What is needed: Would you copy the lines below exactly and omit the images?

Provided data:
Content starts
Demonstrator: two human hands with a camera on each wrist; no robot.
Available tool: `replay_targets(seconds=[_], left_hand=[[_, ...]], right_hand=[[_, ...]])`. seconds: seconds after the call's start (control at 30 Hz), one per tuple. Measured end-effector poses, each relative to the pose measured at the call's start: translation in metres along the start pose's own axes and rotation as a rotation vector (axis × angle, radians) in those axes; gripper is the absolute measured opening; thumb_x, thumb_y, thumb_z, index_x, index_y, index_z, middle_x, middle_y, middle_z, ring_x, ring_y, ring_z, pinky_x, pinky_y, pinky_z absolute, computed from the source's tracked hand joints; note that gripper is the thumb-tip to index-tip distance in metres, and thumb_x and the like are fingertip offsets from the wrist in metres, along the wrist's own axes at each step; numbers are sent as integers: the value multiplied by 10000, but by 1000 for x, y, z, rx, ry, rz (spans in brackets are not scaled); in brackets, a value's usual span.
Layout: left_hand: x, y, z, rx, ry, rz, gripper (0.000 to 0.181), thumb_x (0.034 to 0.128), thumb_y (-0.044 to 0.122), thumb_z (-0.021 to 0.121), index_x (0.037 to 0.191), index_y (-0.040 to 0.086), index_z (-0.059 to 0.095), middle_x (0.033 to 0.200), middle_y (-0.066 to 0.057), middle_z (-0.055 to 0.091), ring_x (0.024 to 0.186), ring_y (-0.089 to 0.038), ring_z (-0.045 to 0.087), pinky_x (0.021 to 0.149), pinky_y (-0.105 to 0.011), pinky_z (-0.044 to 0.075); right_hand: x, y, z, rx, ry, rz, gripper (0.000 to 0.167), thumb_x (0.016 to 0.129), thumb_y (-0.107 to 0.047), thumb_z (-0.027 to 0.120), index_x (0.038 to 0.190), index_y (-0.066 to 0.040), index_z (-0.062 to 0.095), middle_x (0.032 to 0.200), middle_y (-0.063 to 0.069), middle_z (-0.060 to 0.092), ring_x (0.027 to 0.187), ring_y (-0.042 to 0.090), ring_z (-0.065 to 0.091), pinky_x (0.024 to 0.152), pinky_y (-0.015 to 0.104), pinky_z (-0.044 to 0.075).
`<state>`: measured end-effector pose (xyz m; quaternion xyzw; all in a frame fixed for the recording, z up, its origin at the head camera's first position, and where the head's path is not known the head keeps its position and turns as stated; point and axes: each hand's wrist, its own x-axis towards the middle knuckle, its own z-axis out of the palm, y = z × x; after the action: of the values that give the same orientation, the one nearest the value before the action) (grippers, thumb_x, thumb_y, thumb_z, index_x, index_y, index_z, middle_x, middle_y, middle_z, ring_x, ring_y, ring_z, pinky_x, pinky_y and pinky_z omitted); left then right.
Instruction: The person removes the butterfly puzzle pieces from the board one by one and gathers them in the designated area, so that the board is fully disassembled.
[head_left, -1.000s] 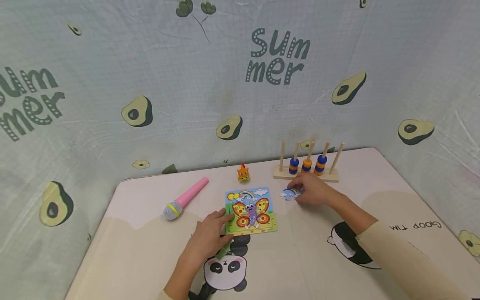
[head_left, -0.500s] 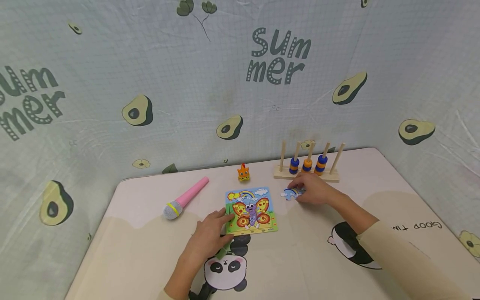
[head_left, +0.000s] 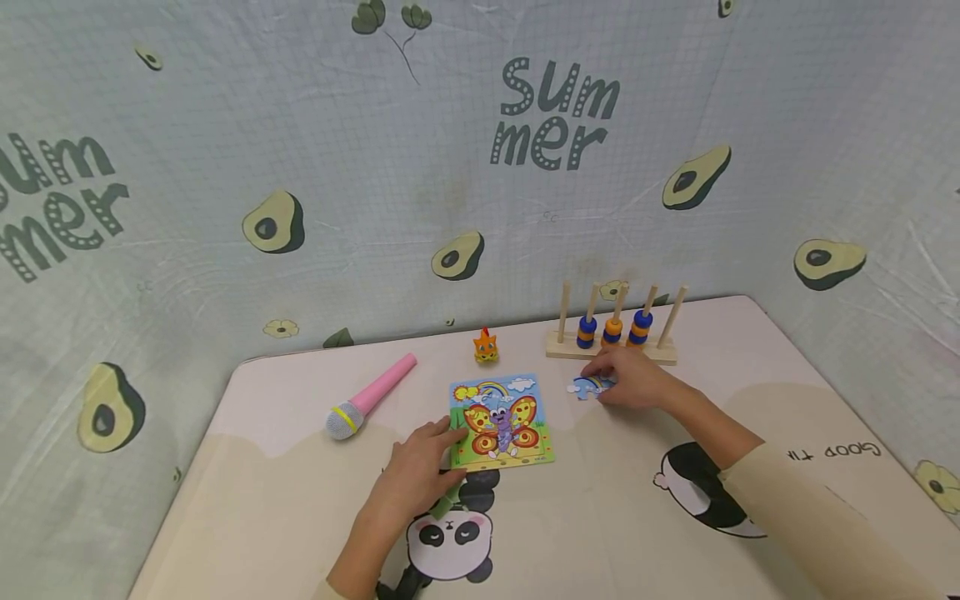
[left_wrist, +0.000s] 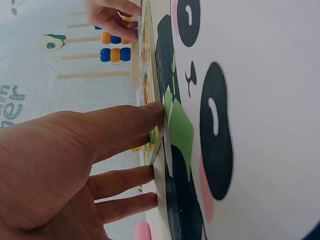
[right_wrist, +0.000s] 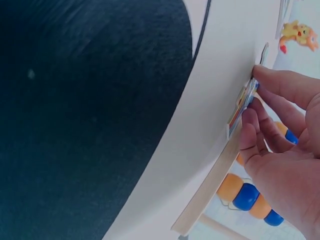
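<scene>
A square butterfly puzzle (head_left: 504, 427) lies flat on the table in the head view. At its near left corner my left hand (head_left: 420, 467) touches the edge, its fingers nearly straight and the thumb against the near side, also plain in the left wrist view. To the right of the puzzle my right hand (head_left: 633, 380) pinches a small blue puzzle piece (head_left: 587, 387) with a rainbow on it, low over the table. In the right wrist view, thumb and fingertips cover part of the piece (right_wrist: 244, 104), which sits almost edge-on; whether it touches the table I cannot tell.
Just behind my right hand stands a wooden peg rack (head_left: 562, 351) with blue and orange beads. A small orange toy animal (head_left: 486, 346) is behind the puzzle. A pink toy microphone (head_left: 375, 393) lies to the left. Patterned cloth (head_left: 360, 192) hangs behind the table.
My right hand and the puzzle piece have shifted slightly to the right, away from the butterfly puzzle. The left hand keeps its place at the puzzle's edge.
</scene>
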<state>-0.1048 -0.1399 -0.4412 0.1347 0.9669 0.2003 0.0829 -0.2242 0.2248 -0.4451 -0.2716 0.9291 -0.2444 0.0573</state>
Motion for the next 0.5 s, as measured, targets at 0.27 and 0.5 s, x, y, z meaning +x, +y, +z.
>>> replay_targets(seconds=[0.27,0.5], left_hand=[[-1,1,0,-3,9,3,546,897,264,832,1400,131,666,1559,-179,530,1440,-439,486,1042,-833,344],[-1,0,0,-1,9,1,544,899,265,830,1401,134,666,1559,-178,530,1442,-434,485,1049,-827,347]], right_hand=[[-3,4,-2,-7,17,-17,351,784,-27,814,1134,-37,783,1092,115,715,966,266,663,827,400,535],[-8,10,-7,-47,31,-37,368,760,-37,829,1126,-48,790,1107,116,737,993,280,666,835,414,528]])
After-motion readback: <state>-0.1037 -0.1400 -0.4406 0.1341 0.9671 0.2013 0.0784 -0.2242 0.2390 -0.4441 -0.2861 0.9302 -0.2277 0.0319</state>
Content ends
Solution:
Demonstrator: two human hands with a camera on each wrist; no robot.
Available tool: `replay_targets(seconds=[_], left_hand=[[_, ...]], right_hand=[[_, ...]])`. seconds: seconds after the call's start (control at 30 Hz), one per tuple. Measured end-effector poses, each relative to the pose measured at the call's start: translation in metres along the start pose's own axes and rotation as a rotation vector (axis × angle, radians) in those axes; gripper is the absolute measured opening; thumb_x, thumb_y, thumb_z, index_x, index_y, index_z, middle_x, middle_y, middle_z, ring_x, ring_y, ring_z, pinky_x, pinky_y, pinky_z absolute, computed from the source's tracked hand joints; note that gripper is the thumb-tip to index-tip distance in metres, and thumb_x and the like are fingertip offsets from the wrist in metres, along the wrist's own axes at each step; numbers are sent as integers: the value multiplied by 10000, but by 1000 for x, y, z, rx, ry, rz (spans in brackets are not scaled); in brackets, a value's usual span.
Layout: left_hand: x, y, z, rx, ry, rz, gripper (0.000 to 0.181), thumb_x (0.034 to 0.128), thumb_y (-0.044 to 0.122), thumb_z (-0.021 to 0.121), index_x (0.037 to 0.191), index_y (-0.040 to 0.086), index_z (-0.059 to 0.095), middle_x (0.033 to 0.200), middle_y (-0.066 to 0.057), middle_z (-0.055 to 0.091), ring_x (0.024 to 0.186), ring_y (-0.089 to 0.038), ring_z (-0.045 to 0.087), pinky_x (0.021 to 0.149), pinky_y (-0.105 to 0.011), pinky_z (-0.044 to 0.075); right_hand: x, y, z, rx, ry, rz, gripper (0.000 to 0.167), thumb_x (0.016 to 0.129), thumb_y (-0.107 to 0.047), thumb_z (-0.027 to 0.120), index_x (0.038 to 0.190), index_y (-0.066 to 0.040), index_z (-0.062 to 0.095), middle_x (0.032 to 0.200), middle_y (-0.063 to 0.069), middle_z (-0.060 to 0.092), ring_x (0.027 to 0.187), ring_y (-0.042 to 0.090), ring_z (-0.065 to 0.091), pinky_x (0.024 to 0.152), pinky_y (-0.015 to 0.104), pinky_z (-0.044 to 0.075).
`<state>`: measured end-effector pose (xyz m; quaternion xyzw; all in a frame fixed for the recording, z up, its origin at the head camera's first position, and where the head's path is not known the head keeps its position and turns as stated; point and axes: each hand's wrist, its own x-axis towards the middle knuckle, its own z-axis out of the palm, y = z × x; after the action: of the values that give the same orientation, the one nearest the value before the action) (grippers, thumb_x, thumb_y, thumb_z, index_x, index_y, index_z, middle_x, middle_y, middle_z, ring_x, ring_y, ring_z, pinky_x, pinky_y and pinky_z omitted); left then right.
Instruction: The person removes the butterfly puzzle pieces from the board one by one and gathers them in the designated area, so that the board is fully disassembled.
[head_left, -1.000s] 
[head_left, -0.500s] 
[head_left, +0.000s] 
[left_wrist, +0.000s] 
[right_wrist, +0.000s] 
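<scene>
A square butterfly puzzle (head_left: 504, 427) lies flat on the table in the head view. At its near left corner my left hand (head_left: 420, 467) touches the edge, its fingers nearly straight and the thumb against the near side, also plain in the left wrist view. To the right of the puzzle my right hand (head_left: 633, 380) pinches a small blue puzzle piece (head_left: 587, 387) with a rainbow on it, low over the table. In the right wrist view, thumb and fingertips cover part of the piece (right_wrist: 244, 104), which sits almost edge-on; whether it touches the table I cannot tell.
Just behind my right hand stands a wooden peg rack (head_left: 562, 351) with blue and orange beads. A small orange toy animal (head_left: 486, 346) is behind the puzzle. A pink toy microphone (head_left: 375, 393) lies to the left. Patterned cloth (head_left: 360, 192) hangs behind the table.
My right hand and the puzzle piece have shifted slightly to the right, away from the butterfly puzzle. The left hand keeps its place at the puzzle's edge.
</scene>
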<state>-0.1048 -0.1399 -0.4412 0.1347 0.9669 0.2003 0.0829 -0.2242 0.2248 -0.4451 -0.2716 0.9291 -0.2444 0.0573</state>
Motion for the next 0.5 s, as measured, targets at 0.27 and 0.5 s, x, y, z meaning +x, +y, +z.
>>> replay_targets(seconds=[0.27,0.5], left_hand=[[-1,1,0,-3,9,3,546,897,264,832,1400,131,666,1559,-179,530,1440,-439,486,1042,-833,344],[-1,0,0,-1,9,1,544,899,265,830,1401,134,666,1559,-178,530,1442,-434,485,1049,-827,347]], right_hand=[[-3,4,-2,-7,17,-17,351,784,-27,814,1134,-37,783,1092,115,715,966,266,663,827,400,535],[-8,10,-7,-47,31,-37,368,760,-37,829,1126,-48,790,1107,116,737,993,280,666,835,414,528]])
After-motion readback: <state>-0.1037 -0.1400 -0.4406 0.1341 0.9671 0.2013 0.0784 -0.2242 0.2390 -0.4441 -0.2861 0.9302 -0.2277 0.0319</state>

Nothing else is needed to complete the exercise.